Based on the above methodology, the 100 m Human Footprint Index dataset of Suzhou City was constructed as shown in Figure 5.

4.3. Spatialisation of Population Data Based on HFI Correction

Given the low sensitivity of random forests to spatial heterogeneity, which may result in the smoothing of the data, this study considered the impact of human activities on population distribution in the study area. To this end, Equation (3) was employed to correct the weighting layer predicted by random forests.

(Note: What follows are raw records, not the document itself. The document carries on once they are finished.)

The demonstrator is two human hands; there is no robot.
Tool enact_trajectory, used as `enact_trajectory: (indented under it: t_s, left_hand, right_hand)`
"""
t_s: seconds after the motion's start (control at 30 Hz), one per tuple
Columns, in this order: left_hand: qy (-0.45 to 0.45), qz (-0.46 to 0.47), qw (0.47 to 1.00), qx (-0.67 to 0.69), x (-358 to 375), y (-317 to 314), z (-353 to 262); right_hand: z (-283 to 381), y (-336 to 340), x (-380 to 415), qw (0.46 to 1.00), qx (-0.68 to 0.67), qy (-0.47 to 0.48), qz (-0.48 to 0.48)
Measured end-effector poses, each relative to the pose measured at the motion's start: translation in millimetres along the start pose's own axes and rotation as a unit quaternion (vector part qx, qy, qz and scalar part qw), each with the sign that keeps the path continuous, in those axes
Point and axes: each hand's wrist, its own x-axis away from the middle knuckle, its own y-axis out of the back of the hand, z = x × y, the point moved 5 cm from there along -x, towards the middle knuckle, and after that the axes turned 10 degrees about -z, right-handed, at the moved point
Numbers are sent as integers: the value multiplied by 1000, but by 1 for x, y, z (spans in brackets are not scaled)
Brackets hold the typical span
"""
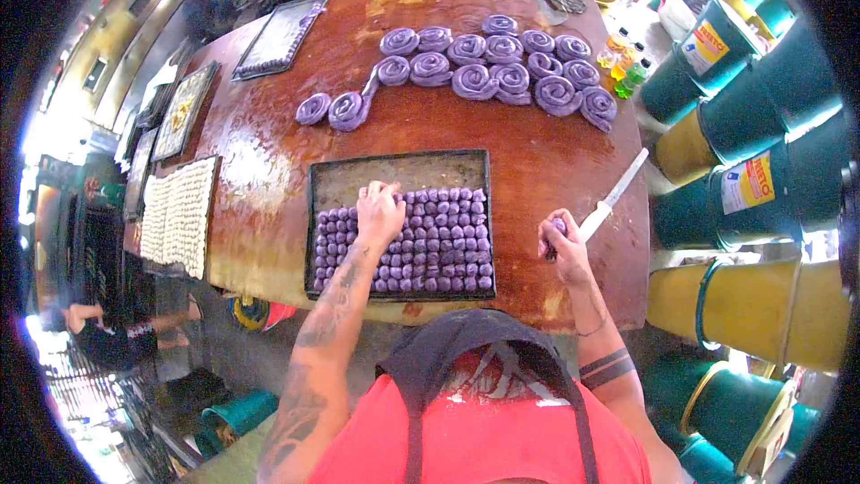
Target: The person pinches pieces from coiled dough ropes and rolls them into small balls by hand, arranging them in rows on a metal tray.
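A dark rectangular tray point(394, 168) lies on the brown table point(412, 130), its near part filled with rows of small purple dough balls point(439, 246). Over the upper edge of these rows is my left hand point(381, 211), fingers bent downward; whatever they pinch is hidden. Right of the tray, my right hand point(563, 246) is closed around a lump of purple dough point(559, 226). Beside that hand lies a knife point(602, 211) with a white handle, its blade pointing away to the upper right. Coiled purple dough rolls point(503, 49) are spread across the far side of the table.
Trays of pale dough pieces point(177, 215) stand at the left edge. Another tray point(279, 36) sits at the far left. Bottles point(634, 78) stand at the far right, with green and yellow drums point(752, 305) beyond. A person point(112, 332) is at the lower left.
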Motion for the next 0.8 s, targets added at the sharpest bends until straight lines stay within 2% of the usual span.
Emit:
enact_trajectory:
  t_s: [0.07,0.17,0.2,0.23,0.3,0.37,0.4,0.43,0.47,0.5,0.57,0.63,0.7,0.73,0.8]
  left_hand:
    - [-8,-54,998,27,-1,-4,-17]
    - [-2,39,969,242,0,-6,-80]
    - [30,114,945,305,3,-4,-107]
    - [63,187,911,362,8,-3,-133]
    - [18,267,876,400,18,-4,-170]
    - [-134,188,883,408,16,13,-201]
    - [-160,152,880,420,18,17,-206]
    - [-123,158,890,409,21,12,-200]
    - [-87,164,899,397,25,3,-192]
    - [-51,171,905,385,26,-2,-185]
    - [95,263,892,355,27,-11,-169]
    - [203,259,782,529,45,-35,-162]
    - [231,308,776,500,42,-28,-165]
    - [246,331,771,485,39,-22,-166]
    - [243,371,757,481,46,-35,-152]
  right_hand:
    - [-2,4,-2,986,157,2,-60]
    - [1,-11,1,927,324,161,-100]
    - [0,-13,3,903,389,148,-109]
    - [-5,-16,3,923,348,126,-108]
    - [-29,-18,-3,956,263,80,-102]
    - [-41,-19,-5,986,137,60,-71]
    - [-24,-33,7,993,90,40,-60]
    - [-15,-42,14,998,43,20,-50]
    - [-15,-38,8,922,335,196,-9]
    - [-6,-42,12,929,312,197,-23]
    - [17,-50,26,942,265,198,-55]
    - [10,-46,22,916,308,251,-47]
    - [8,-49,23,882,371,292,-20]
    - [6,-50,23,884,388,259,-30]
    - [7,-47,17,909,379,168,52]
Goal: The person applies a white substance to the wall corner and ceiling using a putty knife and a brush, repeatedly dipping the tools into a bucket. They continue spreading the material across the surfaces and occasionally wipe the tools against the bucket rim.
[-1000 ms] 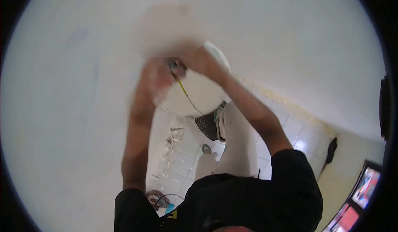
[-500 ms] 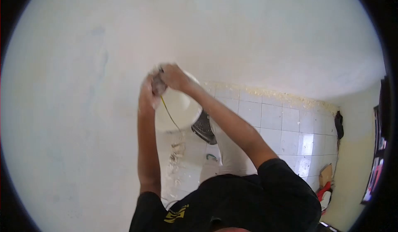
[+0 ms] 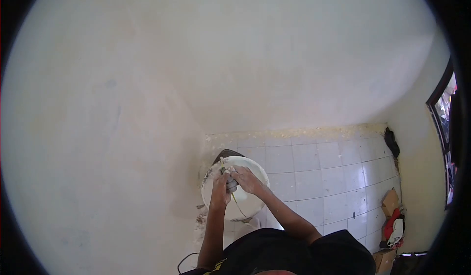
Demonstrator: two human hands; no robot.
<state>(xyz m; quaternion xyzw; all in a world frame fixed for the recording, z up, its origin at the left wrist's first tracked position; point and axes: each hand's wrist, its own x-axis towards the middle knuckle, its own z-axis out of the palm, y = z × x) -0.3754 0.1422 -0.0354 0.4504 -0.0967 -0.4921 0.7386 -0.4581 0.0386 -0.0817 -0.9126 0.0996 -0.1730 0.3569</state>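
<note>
My left hand (image 3: 221,189) and my right hand (image 3: 247,179) are closed together around a small, rounded grey object (image 3: 231,184), left fingers along its near-left side and right fingers over its top. Its exact kind is hidden by the fingers and pale dust. A thin yellow cord (image 3: 237,204) trails from it toward my body. Both hands are above a round white bucket (image 3: 259,196), whose rim and pale inside show around them. Whitish dust coats my fingers.
A bare, patchy wall (image 3: 113,142) rises close at my left, meeting another wall ahead. Pale tiles (image 3: 314,186) cover the floor, with crumbs along the wall base. A dark bag-like thing (image 3: 391,142) sits in the far corner; cardboard (image 3: 390,202) and red cloth (image 3: 391,222) lie right.
Both hands have come down and nearer my body from high beside the wall, still around the grey object. The view has shifted, showing more of the far wall and the bucket beneath.
</note>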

In particular, the study assigns the grid with no human activities a value of zero and makes several attempts to determine the optimal weight adjustment parameter, represented by a value of 1.5, and the proportionality constant, represented by a value of 1. This method entails the redistribution of the population from the administrative unit scale to the grid scale, thereby facilitating the spatialisation of the population in Suzhou City based on the correction of HFI (HFIPop).
To further test the accuracy of the proposed method, this study conducted a population spatialisation experiment based on the traditional random forest method (RFPop) as well as a population spatialisation experiment based on the HFI correction without hierarchical feature coding method (NoHFEPop). The results were then subjected to analysis in comparison with the international public dataset WorldPop. The final population spatialisation results for Suzhou are presented in Figure 6.
The graphical analysis reveals that the population of Suzhou City is concentrated in the city centre, forming four distinct high-density nuclei: Gusu District, Yangshe Town (Zhangjiagang City), Qinchuan Street (Changshu City), and Yushan Town (Kunshan City). While the spatial patterns of the three datasets are similar, notable differences exist. The population dataset based on the traditional random forest model (RFPop) exhibits low spatial heterogeneity and excessive smoothness, hindering its ability to distinguish high-density areas and inter-regional differences. In contrast, the WorldPop dataset, though it shows some overall spatial characteristics, is relatively homogeneous and fails to reflect actual human activities and population aggregation, missing subtle distinctions between urban and suburban regions.
HFIPop, by incorporating human activity intensity corrections, effectively captures the spatial heterogeneity of population distribution, addressing the RF model’s shortcomings. For example, it accurately identifies population distribution in peripheral suburbs like Bixi Street and Taoyuan Town, delineating high-density kernels in Gusu District and Yangshe Town, while RFPop fails to capture these nuances. The smoothing nature of RFPop reduces spatial heterogeneity, impairing its reflection of actual distribution characteristics. Although WorldPop provides a broad spatial perspective, its homogeneity limits its effectiveness in portraying the impact of human activities. In comparison, HFIPop enhances the ability to discern contrasts between urban and suburban areas and illustrates the influence of human activities on population aggregation patterns. In summary, HFIPop offers superior spatial resolution and more precise population projections than RFPop and WorldPop.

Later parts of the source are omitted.